3.2 Effects of topsoil removal on standing vegetation
Plant community coverage and aboveground biomass in the topsoil-removed plots were higher than those in the control plots at the silt-amended peatland site (p < .05; Figure 2A). No significant difference was observed in terms of plant community coverage and aboveground biomass between the two treatments at the sand-amended peatland site (Figure 2B).
FIGURE 2. Plant community coverage (A) and aboveground biomass (B) of silt-amended and sand-amended peatlands. Different lowercase letters indicate significant differences between the two treatment plots within the same peatland site (p < .05).
At the silt- and sand-amended peatland sites, 23 and 18 species were recorded in the topsoil-removed plots and 32 and 22 species were recorded in the control plots, respectively (Table 2). Non-peatland species, such as Alopecurus aequalis and Echinochloa crus-galli, were not observed in the topsoil-removed plots at the silt-amended peatland site, and the dominant species C. schmidtii had a higher importance value (0.577) than the control plots (0.131). However, Carex species was not observed at the sand-amended peatland site. At this site, non-peatland species such as Eleocharis wichurae and Echinochloa crus-galli dominated in the control and topsoil-removed plots, respectively.

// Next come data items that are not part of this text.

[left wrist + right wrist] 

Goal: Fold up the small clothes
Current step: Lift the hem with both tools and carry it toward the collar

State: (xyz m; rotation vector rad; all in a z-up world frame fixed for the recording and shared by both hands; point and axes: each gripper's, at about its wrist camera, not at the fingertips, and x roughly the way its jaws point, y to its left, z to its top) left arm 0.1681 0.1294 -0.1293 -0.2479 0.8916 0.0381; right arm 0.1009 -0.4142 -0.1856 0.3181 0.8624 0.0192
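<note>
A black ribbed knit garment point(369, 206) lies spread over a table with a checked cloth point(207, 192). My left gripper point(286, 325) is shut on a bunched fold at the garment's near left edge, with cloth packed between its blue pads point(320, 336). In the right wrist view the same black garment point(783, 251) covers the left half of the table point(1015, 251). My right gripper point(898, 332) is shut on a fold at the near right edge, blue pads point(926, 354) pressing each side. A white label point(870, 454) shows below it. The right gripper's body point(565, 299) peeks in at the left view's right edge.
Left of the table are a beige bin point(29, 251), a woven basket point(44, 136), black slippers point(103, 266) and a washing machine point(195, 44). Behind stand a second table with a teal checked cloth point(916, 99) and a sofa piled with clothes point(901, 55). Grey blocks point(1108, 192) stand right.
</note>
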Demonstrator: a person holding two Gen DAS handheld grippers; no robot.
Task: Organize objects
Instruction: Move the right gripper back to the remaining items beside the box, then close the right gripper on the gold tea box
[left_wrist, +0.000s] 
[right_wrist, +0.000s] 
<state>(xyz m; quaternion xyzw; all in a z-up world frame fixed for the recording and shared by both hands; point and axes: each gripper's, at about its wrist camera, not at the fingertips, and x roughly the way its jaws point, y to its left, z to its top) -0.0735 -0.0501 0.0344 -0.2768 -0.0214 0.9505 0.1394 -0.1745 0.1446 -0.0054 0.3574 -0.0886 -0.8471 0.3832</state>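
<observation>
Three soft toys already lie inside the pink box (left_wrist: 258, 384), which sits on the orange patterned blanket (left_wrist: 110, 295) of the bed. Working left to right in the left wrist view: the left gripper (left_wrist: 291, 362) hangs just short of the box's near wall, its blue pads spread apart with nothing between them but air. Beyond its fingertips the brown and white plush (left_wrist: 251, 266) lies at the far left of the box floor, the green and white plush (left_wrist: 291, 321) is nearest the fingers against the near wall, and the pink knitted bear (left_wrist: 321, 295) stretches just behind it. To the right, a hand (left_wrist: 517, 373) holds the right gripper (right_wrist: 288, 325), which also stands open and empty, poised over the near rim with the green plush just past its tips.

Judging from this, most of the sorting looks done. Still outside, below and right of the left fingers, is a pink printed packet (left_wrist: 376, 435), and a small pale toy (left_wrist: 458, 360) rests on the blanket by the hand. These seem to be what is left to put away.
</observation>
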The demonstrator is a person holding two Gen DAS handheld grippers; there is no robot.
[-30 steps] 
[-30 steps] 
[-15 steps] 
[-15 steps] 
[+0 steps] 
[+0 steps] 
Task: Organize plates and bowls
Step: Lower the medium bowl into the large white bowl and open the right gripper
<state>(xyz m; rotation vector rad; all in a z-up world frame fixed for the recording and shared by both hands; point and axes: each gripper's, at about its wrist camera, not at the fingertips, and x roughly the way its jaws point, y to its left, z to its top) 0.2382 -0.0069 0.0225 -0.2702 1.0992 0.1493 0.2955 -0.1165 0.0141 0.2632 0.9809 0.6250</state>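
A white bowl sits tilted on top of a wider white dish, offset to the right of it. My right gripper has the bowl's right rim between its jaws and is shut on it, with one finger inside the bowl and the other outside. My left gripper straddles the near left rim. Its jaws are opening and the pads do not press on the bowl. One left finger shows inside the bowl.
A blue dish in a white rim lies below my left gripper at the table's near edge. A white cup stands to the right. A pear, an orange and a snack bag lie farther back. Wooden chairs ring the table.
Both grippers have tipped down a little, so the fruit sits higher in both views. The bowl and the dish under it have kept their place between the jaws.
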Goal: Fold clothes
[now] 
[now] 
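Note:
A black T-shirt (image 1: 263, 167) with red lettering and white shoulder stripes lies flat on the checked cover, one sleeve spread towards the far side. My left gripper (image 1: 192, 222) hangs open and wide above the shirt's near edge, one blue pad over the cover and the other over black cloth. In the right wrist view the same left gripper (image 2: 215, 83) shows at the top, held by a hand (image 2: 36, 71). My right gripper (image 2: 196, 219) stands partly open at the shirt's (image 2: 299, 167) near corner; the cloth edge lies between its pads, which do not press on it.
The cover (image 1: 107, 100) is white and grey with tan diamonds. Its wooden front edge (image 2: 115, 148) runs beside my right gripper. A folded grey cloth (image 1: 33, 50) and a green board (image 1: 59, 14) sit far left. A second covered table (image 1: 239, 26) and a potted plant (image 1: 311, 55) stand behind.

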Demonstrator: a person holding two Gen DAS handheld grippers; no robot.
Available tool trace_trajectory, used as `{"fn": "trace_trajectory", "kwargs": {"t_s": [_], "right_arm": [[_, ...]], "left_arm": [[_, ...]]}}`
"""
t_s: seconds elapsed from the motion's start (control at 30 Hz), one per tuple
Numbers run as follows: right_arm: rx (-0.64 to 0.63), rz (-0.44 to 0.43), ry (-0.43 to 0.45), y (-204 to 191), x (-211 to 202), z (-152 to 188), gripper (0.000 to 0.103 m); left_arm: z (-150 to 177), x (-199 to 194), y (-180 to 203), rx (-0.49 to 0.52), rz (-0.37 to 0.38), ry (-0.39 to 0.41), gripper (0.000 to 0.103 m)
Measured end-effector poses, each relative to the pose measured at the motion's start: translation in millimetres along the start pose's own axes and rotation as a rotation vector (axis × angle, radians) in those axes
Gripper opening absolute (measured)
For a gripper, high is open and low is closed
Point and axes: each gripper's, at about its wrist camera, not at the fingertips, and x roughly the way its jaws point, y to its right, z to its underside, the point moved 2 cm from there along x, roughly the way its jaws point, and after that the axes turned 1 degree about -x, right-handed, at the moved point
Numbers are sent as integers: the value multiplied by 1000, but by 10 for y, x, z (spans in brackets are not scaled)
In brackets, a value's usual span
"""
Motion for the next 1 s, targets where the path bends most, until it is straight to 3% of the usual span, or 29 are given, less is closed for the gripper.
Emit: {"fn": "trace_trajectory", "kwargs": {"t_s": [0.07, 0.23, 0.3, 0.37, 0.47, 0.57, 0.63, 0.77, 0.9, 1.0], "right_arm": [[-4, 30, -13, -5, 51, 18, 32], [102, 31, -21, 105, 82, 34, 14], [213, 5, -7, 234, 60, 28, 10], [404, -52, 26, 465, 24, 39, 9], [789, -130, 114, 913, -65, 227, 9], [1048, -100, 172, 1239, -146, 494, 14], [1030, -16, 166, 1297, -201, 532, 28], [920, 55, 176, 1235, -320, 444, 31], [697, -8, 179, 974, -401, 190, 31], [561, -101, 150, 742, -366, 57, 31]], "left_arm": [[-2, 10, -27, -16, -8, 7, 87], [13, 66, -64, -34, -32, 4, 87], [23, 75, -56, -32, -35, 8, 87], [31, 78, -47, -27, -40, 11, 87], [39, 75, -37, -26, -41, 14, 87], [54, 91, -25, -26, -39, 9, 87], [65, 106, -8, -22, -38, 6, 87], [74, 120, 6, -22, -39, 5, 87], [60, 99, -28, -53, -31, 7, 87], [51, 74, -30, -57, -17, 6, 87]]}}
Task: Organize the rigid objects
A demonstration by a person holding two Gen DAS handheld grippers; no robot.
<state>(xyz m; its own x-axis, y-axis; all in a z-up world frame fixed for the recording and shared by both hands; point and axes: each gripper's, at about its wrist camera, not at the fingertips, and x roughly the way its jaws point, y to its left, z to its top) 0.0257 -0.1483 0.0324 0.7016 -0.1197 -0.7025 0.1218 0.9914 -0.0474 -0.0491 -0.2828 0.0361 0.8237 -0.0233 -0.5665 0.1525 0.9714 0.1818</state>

The species richness, Shannon–Wiener Index, Pielou Index, Margalef Index, and Simpson Index were lower in the topsoil-removed plots than in the control plots at the silt-amended peatland site (Figure 3). However, no significant difference existed between the two treatments at the sand-amended peatland site in terms of species richness and aforementioned indexes, except the Margalef Index (Figure 3).
FIGURE 3. Species richness (A), Shannon–Wiener Index (B), Margalef Index (C), Pielou Index (D), and Simpson Index (E) in the silt-amended and sand-amended peatlands. Different lowercase letters indicate significant differences between the two treatment plots within the same peatland site (p < .05).
3.3 Effects of topsoil removal on Carex species at the silt-amended peatland site
The coverage, density, and biomass of Carex species in the topsoil-removed plots were higher than those in the control plots at the silt-amended peatland site (Figure 4). The basal diameter, root length, tiller number, and above- and below-ground biomass of Carex species in the topsoil-removed plots were higher than those in the control plots (Figure 5).
FIGURE 4. Coverage (A), density, (B) and biomass (C) of Carex species in the silt-amended peatland. Different lowercase letters indicate significant differences between the two treatment plots within the same peatland site (p < .05).
FIGURE 5. Height (A), basal diameter (B), root length (C), below-ground biomass (D), above-ground biomass (E), and tiller number (F) of Carex species in the silt-amended peatland. Different lowercase letters indicate significant differences between the two treatment plots within the same peatland site (p < .05).
3.4 The relationship between standing vegetation composition and soil environmental factors
RDA demonstrated that environmental factors explained 62.3% and 67.5% of the total variation of species composition at the silt- and sand-amended peatland sites, respectively. At the silt-amended peatland site, the peatland species including C. schmidtii were positively related to SOC, TP, SWC, and TN. At the sand-amended peatland site, C:N, SOC, and pH were the main controlling factors that affected species composition (Figure 6).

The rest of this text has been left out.